Science

The Solstice Reminds Us We Know Jack About the Sun

It's an enigmatic ball of gas.

The Sun with a purple-blue color filter

While our humble species has learned a lot about the sun’s behavior, we are still very much in the dark about the ultra-radiant sphere of fusion and scorching heat. And as Eugene Parker, the man who discovered the solar wind, said, “The sun is the primary puzzle in the universe.”

With the arrival of the summer solstice — or the longest day of the year — Inverse has rounded up five ways researchers are attempting to grasp the cosmic enigma we call the sun.

1. The Royal Observatory, Belgium

A lonely sunspot on the right

NASA/The Royal Observatory

The Royal Observatory in Belgium is the keeper of the International Sunspot Number. Sunspots, first documented by Galileo Galilei in 1610, are cooler regions on the sun’s surface that form, disappear, and move around over time. They’re associated with solar flares, outbursts of radiation born from magnetic thunderstorms on the sun’s surface. Sometimes, the sun is covered in these solar boils, and other times, it’s spot-free.

On clear days, a long grey telescope protected under a white dome projects an image of the sun onto a large white piece of paper, where the sunspots show up as darker blotches. These allow astronomers to accurately draw and record the size and whereabouts of these phenomena.

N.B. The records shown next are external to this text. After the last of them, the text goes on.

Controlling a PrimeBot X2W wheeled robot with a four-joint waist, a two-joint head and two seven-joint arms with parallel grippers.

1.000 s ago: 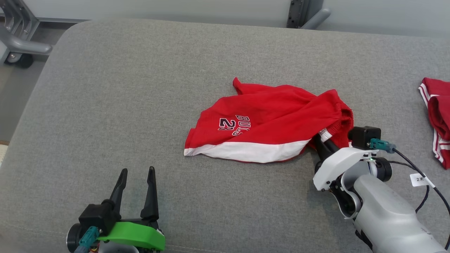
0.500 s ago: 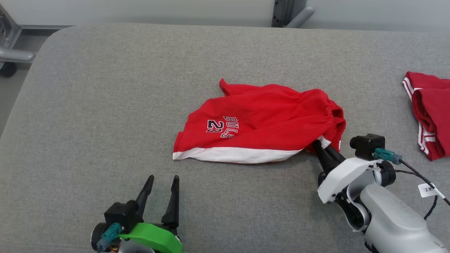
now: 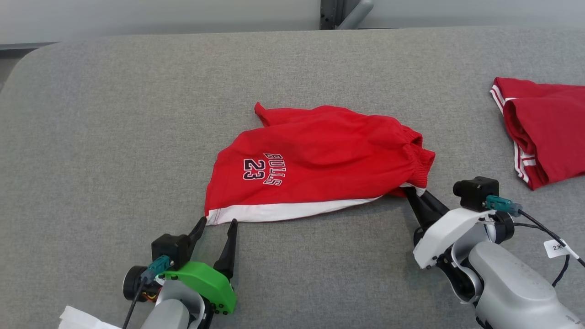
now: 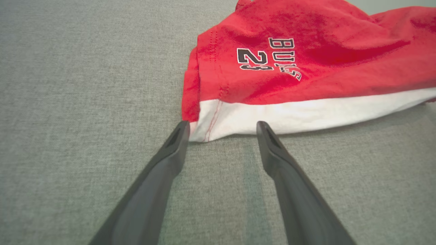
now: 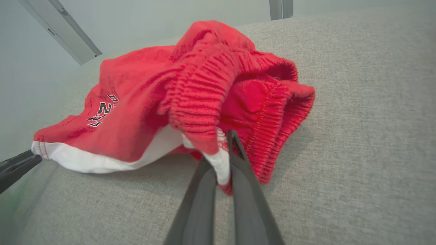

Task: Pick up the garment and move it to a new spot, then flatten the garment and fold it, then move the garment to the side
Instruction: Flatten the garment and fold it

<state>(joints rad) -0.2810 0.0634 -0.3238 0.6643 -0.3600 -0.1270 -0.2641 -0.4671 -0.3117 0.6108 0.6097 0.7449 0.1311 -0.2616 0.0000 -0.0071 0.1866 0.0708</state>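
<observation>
Grey bench [image 3: 114, 114]: red shorts [image 3: 320, 155] mid-bench, now drawn out flatter. Right gripper [image 3: 410, 193] has clamped shut on the waistband corner. Left gripper [image 3: 218, 222], spread wide, has come up to the white hem corner. Two-handed lift looks near.

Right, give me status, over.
Right gripper shut on shorts, waistband corner. Left gripper open, tips at the white hem, nothing gripped. Second red garment lies apart, far right; not obstructing.

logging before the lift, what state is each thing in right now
red shorts, crumpled on the grey cushion, waistband corner pinched
right end effector, shut on red shorts
left end effector, open, fingertips at the white hem corner, not gripping
second red garment, bunched, lying apart at the right
</observation>
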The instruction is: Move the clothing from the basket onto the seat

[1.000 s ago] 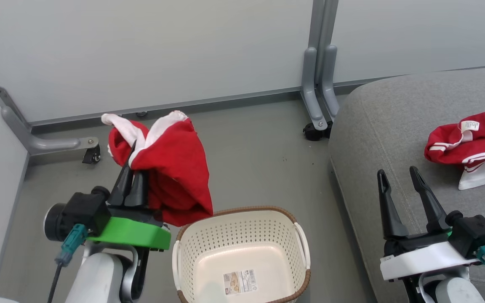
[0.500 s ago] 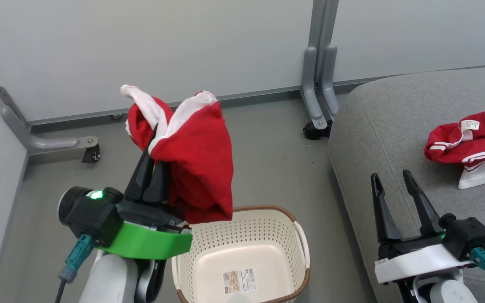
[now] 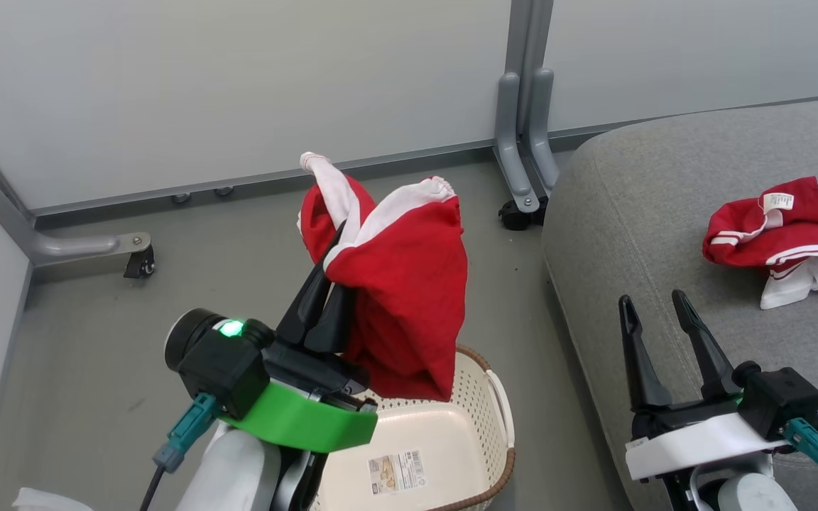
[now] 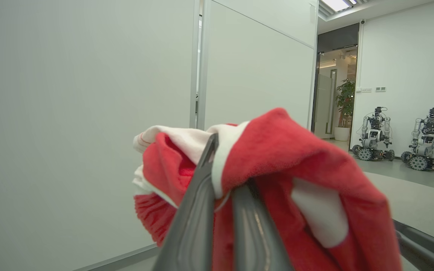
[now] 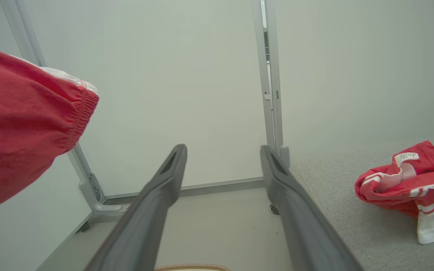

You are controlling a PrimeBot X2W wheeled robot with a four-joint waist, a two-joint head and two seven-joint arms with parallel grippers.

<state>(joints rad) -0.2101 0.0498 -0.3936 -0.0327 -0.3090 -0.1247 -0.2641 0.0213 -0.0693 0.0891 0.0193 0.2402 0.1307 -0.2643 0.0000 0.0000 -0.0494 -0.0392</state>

2. The National Solar Observatory in Sunspot, New Mexico

An absolutely terrifying sunspot close-up

  National Solar Observatory/AURA/NSF

Yes, Sunspot is a place, over 9,000 feet up in south central New Mexico that you too can visit. For over 50 years, the National Solar Observatory has exploited the area’s dry, clear air (the mountains are bounded by desert) to capture precise, high-resolution images of the sun while promoting solar education.

3. The Solar Telescope Atop Maui, Hawaii

The solar telescope's rather giant base, under construction

Paul Jeffers/NSO

The Daniel K. Inouye Solar Telescope, named after the late Hawaiian Senator, is being pieced together — and as construction images show, it’s pretty far along. It will stare at the sun from above tropical cloud level, at 10,023 feet atop Maui’s mellow volcano, Haleakala. Its primary mirror is nearly 14 feet across, and the protective enclosure it sits in is around 140 feet high and 84 feet in diameter. That’s huge.

Scientists will use this whopper of a solar telescope to better understand the unpredictable nature of the sun and its impulsive releases of charged particles, which can paralyze power grids on America’s Eastern Seaboard, wiping out power for a year.

4. The Solar Dynamics Observatory

NASA

NASA got clever and sent this 6,800-pound observatory into space, so it doesn’t have to peer through Earth’s atmosphere to snap pictures of the sun. SDO just entered its seventh year of sungazing, and although it consistently captures enthralling images of our sun, its primary purpose is to better forecast when the sun might eject powerful bursts of charged particles into space.

5. The Parker Solar Probe

The Parker Solar Probe

NASA

With unbounded ambition, next year NASA will launch an armored spacecraft, the Parker Solar Probe, into the sun’s searing outer atmosphere, where temperatures will be several times hotter than a pizza oven (2,500 degrees Fahrenheit). The front of the craft is fitted with an eight-inch-thick shield to protect the instruments on the craft from the sun’s wrath, which will take measurements of the charged particles zipping through the atmosphere, with the goal of better forecasting ruthless blasts from the solar wind. It’s similar to the Solar Dynamics Observatory, but it’s actually capturing bits of the sun.

This story has been updated to show data for the 2018 summer solstice.